- Campaign book cover
- Directed by: Peter Yates
- Written by: N. F. Simpson
- Based on: One Way Pendulum by N. F. Simpson
- Produced by: Michael Deeley Oscar Lewenstein
- Starring: Eric Sykes George Cole
- Cinematography: Denys N. Coop
- Edited by: Peter Taylor
- Music by: Richard Rodney Bennett
- Production company: Woodfall Film Productions
- Distributed by: United Artists
- Release date: 28 January 1965;
- Running time: 90 minutes
- Country: United Kingdom
- Language: English
- Budget: £40,000 or $150,000

= One Way Pendulum (film) =

1965 British film by Peter Yates

One Way Pendulum is a 1965 British comedy film directed by Peter Yates and starring Eric Sykes and George Cole. It was adapted by N. F. Simpson from his 1959 play One Way Pendulum.

==Plot==
Study of absurdity in a suburban family: father rebuilds the Old Bailey in the living room, and the son teaches weighing machines to sing in the attic.

==Cast==
- Eric Sykes as Mr. Groomkirby
- George Cole as defence counsel / friend
- Julia Foster as Sylvia
- Jonathan Miller as Kirby
- Peggy Mount as Mrs. Mara Gantry
- Alison Leggatt as Mrs. Groomkirby
- Mona Washbourne as Aunt Mildred
- Douglas Wilmer as Judge / maintenance man
- Glyn Houston as Detective Inspector Barnes
- Graham Crowden as Prosecuting Counsel / caretaker
- Ken Farrington as Stan
- Walter Horsbrugh as Clerk of the Court / dry-cleaner's assistant
- Frederick Piper as Usher / office clerk
- Vincent Harding as Policeman / bus conductor
- Trevor Bannister as Groomkirby's colleague (uncredited)
- Tommy Bruce as Gormless (the voice of the "speak your weight" machine).

==Production==
===Development===
Producer Michael Deeley and director Peter Yates wanted to work on a project together and saw the play at the Royal Court Theatre. Yates was excited at the prospect of the material being so different from his first feature, Summer Holiday (1963), and Deeley managed to set up the film at Woodfall Film Productions, then flush with money in the wake of the success of Tom Jones (1963). Writer John Osborne helped introduce Yates and Simpson to United Artists.

Simpson said he had received a number of offers to film the play but turned them down because he did not feel it was a movie. He changed his mind after a meeting with Yates where the director said the words were key to visual concepts. "He was the first film man I met I felt I could work with," said Simpson who wrote the script and was on set every day.

===Filming===
The film was the first from Woodfall to be shot in a studio and commenced filming at Twickenham Studios in March 1964.

==Critical reception==
The film was poorly received by the public and did not recoup its money.
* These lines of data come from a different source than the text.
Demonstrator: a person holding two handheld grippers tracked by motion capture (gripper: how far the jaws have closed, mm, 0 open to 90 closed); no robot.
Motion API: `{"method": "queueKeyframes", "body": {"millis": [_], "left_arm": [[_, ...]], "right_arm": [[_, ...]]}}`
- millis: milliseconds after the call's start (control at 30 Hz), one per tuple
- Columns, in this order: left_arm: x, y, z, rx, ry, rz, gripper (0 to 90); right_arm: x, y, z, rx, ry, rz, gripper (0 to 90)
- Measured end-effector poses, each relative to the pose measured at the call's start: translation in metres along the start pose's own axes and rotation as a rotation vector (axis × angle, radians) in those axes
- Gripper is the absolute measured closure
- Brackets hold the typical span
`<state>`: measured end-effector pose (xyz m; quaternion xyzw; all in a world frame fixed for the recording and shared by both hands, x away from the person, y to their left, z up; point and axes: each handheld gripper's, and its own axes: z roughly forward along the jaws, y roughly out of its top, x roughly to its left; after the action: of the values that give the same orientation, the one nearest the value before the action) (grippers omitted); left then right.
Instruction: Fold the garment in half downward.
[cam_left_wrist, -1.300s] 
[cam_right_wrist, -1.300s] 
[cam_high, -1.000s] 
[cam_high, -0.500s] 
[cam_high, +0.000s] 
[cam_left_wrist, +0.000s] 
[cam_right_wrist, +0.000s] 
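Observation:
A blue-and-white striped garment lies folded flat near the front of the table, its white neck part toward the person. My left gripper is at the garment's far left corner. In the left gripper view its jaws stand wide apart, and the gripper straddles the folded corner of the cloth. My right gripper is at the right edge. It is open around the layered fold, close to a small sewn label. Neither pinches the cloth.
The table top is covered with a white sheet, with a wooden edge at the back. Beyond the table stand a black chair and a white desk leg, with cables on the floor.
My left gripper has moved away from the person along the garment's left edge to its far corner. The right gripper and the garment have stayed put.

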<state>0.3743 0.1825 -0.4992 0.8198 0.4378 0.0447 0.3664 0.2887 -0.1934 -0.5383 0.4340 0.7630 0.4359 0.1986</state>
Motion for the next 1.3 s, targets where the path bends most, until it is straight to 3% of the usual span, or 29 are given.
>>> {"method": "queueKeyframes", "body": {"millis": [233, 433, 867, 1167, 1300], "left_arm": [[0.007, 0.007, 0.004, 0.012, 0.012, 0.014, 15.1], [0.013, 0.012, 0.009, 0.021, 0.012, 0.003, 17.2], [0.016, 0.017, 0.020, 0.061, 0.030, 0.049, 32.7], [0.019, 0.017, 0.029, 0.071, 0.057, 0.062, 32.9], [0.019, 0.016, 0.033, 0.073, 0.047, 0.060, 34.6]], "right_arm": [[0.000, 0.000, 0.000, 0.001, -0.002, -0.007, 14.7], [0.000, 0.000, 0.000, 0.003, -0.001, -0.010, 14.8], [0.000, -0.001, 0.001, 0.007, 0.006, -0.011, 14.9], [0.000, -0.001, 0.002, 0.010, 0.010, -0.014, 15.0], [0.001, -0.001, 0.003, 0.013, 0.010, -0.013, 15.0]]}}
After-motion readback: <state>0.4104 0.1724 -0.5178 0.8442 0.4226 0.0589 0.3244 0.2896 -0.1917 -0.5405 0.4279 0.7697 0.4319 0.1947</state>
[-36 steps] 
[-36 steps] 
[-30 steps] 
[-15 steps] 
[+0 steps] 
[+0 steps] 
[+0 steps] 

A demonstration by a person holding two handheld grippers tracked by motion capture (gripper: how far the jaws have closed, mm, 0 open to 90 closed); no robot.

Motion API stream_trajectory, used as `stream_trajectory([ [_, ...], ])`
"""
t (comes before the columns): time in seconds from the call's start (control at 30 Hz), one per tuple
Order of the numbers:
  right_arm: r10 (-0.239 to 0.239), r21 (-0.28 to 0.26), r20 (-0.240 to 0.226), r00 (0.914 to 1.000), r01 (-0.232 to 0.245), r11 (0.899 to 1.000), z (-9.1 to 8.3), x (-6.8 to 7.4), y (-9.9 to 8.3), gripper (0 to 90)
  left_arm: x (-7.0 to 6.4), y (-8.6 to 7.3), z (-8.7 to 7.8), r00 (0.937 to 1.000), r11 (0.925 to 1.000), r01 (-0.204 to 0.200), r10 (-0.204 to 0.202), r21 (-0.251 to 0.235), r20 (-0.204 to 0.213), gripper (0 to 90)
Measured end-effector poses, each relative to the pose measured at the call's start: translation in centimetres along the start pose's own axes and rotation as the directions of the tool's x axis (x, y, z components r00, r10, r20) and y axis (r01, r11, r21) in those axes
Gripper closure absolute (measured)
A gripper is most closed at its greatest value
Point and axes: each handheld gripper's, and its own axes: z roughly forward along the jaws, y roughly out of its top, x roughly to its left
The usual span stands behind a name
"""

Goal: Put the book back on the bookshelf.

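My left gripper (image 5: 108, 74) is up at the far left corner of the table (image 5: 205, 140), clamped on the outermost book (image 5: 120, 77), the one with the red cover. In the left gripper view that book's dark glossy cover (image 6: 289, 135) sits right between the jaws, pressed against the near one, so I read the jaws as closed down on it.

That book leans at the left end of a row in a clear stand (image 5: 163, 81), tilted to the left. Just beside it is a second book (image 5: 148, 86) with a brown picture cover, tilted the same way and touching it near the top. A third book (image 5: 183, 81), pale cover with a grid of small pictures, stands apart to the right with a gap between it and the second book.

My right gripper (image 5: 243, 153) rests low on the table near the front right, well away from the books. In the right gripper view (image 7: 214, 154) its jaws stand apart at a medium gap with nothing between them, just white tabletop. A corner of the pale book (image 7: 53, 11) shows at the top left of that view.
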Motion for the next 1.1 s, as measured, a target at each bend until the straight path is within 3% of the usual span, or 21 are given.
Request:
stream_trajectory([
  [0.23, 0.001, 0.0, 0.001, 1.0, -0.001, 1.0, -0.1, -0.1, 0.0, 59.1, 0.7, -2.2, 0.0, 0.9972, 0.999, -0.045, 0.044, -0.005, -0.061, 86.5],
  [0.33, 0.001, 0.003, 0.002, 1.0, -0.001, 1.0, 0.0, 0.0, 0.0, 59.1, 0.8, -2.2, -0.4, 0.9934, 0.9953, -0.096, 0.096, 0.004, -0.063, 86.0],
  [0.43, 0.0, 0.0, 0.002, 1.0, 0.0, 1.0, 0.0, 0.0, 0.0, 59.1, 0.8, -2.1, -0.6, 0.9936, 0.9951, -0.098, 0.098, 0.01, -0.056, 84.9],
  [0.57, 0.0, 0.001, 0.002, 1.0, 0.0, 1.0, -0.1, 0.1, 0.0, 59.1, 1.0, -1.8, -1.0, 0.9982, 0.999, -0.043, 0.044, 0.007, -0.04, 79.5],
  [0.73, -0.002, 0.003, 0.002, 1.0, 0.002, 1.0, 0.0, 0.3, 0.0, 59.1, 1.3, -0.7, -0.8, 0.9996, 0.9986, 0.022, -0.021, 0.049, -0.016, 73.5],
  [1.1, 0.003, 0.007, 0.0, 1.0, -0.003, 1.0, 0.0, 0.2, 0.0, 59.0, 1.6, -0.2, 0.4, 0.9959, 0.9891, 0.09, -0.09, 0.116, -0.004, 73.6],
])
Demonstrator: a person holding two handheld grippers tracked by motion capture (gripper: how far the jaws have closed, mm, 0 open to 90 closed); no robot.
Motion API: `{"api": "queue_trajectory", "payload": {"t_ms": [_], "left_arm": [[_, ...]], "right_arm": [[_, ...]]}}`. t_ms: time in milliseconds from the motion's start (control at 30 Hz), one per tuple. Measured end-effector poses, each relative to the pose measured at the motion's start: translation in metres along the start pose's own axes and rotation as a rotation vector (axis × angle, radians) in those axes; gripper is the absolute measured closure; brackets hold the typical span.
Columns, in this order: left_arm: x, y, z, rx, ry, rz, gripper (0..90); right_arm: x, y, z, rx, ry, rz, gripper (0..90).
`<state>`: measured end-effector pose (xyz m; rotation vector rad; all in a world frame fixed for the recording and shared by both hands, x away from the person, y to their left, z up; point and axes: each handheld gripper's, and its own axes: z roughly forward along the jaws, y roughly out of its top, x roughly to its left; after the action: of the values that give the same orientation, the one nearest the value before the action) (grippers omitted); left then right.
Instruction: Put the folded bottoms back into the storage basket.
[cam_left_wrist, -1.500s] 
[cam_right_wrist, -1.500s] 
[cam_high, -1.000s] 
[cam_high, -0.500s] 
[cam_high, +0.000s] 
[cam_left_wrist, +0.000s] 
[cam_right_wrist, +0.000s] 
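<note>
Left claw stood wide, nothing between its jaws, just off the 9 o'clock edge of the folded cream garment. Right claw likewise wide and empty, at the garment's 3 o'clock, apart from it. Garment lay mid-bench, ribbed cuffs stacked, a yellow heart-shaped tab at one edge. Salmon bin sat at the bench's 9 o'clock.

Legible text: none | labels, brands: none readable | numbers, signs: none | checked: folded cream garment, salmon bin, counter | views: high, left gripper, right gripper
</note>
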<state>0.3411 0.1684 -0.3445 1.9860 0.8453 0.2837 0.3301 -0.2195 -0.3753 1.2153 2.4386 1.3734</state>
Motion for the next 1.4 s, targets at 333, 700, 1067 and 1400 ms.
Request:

However Woodfall Films was impressed by Michael Deeley and hired him to work for the company.

The Monthly Film Bulletin wrote: "N. F. Simpson's play has resisted translation to the screen to an extent that may surprise even those who never expect much from filmed plays. The dialogue, with its humour somehow completely self-contained, is still the only thing that matters; a few outdoor sequences do not make a film. Perhaps, too, the play worked better as a joke because its link with reality was more casual; it ran parallel to life in a suburban semi-detached rather than represented it exactly. When one is confronted with a real house in a real street, expertly shot for shabby authenticity by the Billy Liar! and A Kind Of Loving cameraman, Denys Coop, it is a very different matter. Film-wise one has been here rather often before, and the feeling of familiarity is increased by the high incidence of type-casting: notably Alison Leggatt as the matter-of-fact mother, Mona Washbourne as the invalid aunt and Peggy Mount as the daily who consumes the left-overs. All this is like a rather feeble parody of what has been described as the British New Wave. Eric Sykes and Jonathan Miller, on the other hand, veer towards caricature in their portrayals of the obsessed father and his automatous son. But at least the latter, conducting his weighing machines, provides the only memorable (if oft repeated) image in a film so visually ineffectual, particularly during the longish fantasy trial, that one might get the message just as well blindfold."

New York Times critic Howard Thompson wrote that the film was "a new serving of British-stirred froth that weighs almost as much as Big Ben. And how it got those friendly notices back in the homeland, we'll never know. The picture is excruciatingly coy and flat, coming, believe it or not, from the Woodfall production unit that gave us, among other things, Tom Jones."

The Radio Times Guide to Films gave the film 3/5 stars, writing: "The theatre production was a triumph of bizarre nonsense but the film never quite captures its spirit."

Leslie Halliwell said: "A nonsense play (which has many adherents) resists the literalness of the camera's eye."

==Release==
The film had its world premiere on 28 January 1965 at the Rialto cinema in London.